総集編でしたが、”預言者”の目から語られたことで、見えてきたものがあるように思えます。閃光のナイトレイド 特別編 『預言』 の感想。
これはきっと、歴史の「IF(イフ)」を扱う作品なんじゃないかなと。 IFものといえば、「もしミッドウエー海戦で日本が勝っていたら」がポピュラーで、繰り返し、小説や漫画のネタにされています。例えば『ジパング』などかがそうですね。なぜネタになるかといえば、太平洋戦争の分水嶺であり、勝てたはずの戦いで、ちょっとした不運とミスでボロ負けしたのが、よっぽど悔しいからでしょう。でも仮にミッドウエー海戦で勝ったとしても、最終的に日本が戦争に勝てたとは思えませんけれど。
「日本が第二次大戦に負けた」という歴史を覆したいのであれば、そもそも戦争にならないようにするべきでしょう。その分岐点がどこにあったかと言えば、確かにこの物語の時代、1930年代だと思えます。

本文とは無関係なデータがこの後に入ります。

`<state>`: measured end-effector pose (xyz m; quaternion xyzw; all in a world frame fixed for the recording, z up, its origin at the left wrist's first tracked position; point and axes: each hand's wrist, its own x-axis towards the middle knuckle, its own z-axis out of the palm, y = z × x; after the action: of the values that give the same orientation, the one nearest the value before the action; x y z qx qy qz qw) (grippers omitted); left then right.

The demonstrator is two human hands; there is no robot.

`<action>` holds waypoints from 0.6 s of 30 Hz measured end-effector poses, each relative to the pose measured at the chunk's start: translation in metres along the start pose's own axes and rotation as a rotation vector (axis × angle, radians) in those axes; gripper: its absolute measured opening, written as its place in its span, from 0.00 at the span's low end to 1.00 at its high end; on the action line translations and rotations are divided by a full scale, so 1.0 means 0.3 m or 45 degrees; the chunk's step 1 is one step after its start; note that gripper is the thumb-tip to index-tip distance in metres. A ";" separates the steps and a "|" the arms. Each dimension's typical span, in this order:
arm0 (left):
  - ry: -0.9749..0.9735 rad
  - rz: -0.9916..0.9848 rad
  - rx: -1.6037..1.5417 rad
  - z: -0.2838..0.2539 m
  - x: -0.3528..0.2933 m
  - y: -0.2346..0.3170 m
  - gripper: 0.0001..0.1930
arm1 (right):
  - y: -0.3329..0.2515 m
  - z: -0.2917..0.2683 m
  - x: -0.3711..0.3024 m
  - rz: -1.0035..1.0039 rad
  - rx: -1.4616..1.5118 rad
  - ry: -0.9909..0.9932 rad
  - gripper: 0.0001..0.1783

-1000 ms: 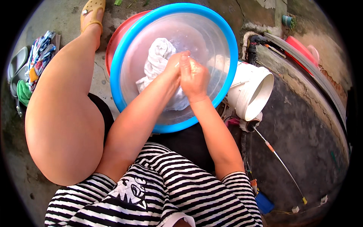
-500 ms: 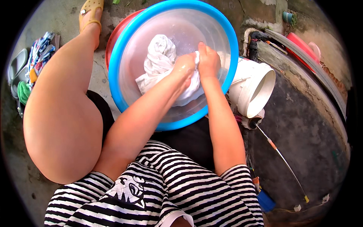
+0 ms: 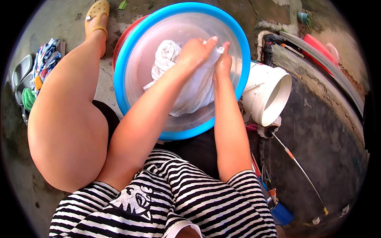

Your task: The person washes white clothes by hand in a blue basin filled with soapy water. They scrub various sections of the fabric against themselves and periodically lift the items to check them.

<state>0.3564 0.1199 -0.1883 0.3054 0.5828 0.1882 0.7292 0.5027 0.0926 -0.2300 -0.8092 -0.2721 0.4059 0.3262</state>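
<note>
A wet white cloth (image 3: 192, 97) lies in a translucent basin with a bright blue rim (image 3: 121, 85). One end of it is twisted into a coil (image 3: 167, 51) on the left; the rest spreads toward the near side. My left hand (image 3: 197, 51) is closed on the raised part of the cloth, its fingertips hidden behind the back of the hand. Close beside it, my right hand (image 3: 223, 65) pinches the same cloth, thumb pointing up, with a small white fold showing between the two hands. Both hands are inside the basin, above its bottom.
A red basin (image 3: 126, 35) shows behind the blue-rimmed one. To the right, a white bucket (image 3: 260, 95) lies on its side near a thin metal rod (image 3: 303, 170). Patterned cloth (image 3: 44, 59) and grey slippers (image 3: 22, 71) are at the left. A low concrete kerb (image 3: 317, 77) curves along the right.
My hands have spread the bunched cloth wider, so more of it shows toward the near side. The right hand's fingers have straightened, and the left hand has moved slightly up.
</note>
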 end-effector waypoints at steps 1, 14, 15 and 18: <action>0.145 0.087 0.150 -0.016 0.025 -0.004 0.22 | 0.021 -0.006 0.007 0.010 0.039 0.000 0.32; 0.672 0.316 0.986 -0.019 0.176 -0.118 0.10 | 0.052 0.090 0.059 -0.321 -0.499 -0.081 0.21; 0.650 0.320 0.955 -0.026 0.191 -0.133 0.10 | 0.006 0.120 0.016 -0.441 -0.303 -0.095 0.21; 0.298 0.101 -0.112 0.008 0.095 -0.087 0.11 | -0.083 0.172 -0.153 -0.639 0.037 -0.246 0.16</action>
<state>0.3637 0.1178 -0.2263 0.2720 0.6424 0.2764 0.6610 0.4314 0.0919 -0.2129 -0.6691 -0.4882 0.3914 0.4009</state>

”大アジア主義”という用語が出ましたが、これは本来、アジアを日本の植民地にする、という話ではなく、アジア各国が連携して欧米列強の植民地主義に対抗するべきで、日本がそのまとめ役をしよう、という思想でした。でも関東軍はそれを生ぬるいと考えたのか、満州を植民地化するべく、独断で陰謀を働きます。それが満州事変でした。
これにより、欧米各国は日本の野心を警戒し、それは日華事変(やはり関東軍の暴走)で決定的になり、日本は国際的に孤立して、世界大戦に追いこまれていきます。欧米のやり方にも問題が多々あるけれど、日本が先に手を出したのは事実でしょう。
この物語は、そうならないためには日本はどうするべきだったか、というIFが語られると思えます。”預言者”は、日本が世界を相手に戦争して、ボロボロに敗れる未来を知っており、そうならないように歴史に干渉しているのかもしれません。高千穂勲も、それに関係しているのかも。
その物語に、桜井機関の面々はどう関わってくるのか。次回は舞台が満州になるようです。 ところで、本来の7話である『事変』は、テレビで放送されず、公式サイトでのストリーミング公開だそうですね。”満州事変”は政治的に微妙なテーマで、この物語は作者の歴史観が強く出ちゃっているので、7話はやりすぎたのかもしれません。
今回、DVD/BD収録の『第0話』からと思われる映像が多くありましたね。良さそうなのでBDを予約しました。雪菜のために買いますとも。
余談ですが、『預言』と『予言』は意味が違うのではと思っていました。前者は「神の言葉を預かった人」の意味のはずで。そこを突っ込もうかと思い、念のため調べたところ、Wikipediaによると両者は漢語としては同義で、ただし宗教語としては違う意味で使うことがある、だそうです。うろ覚えで書かなくてよかった。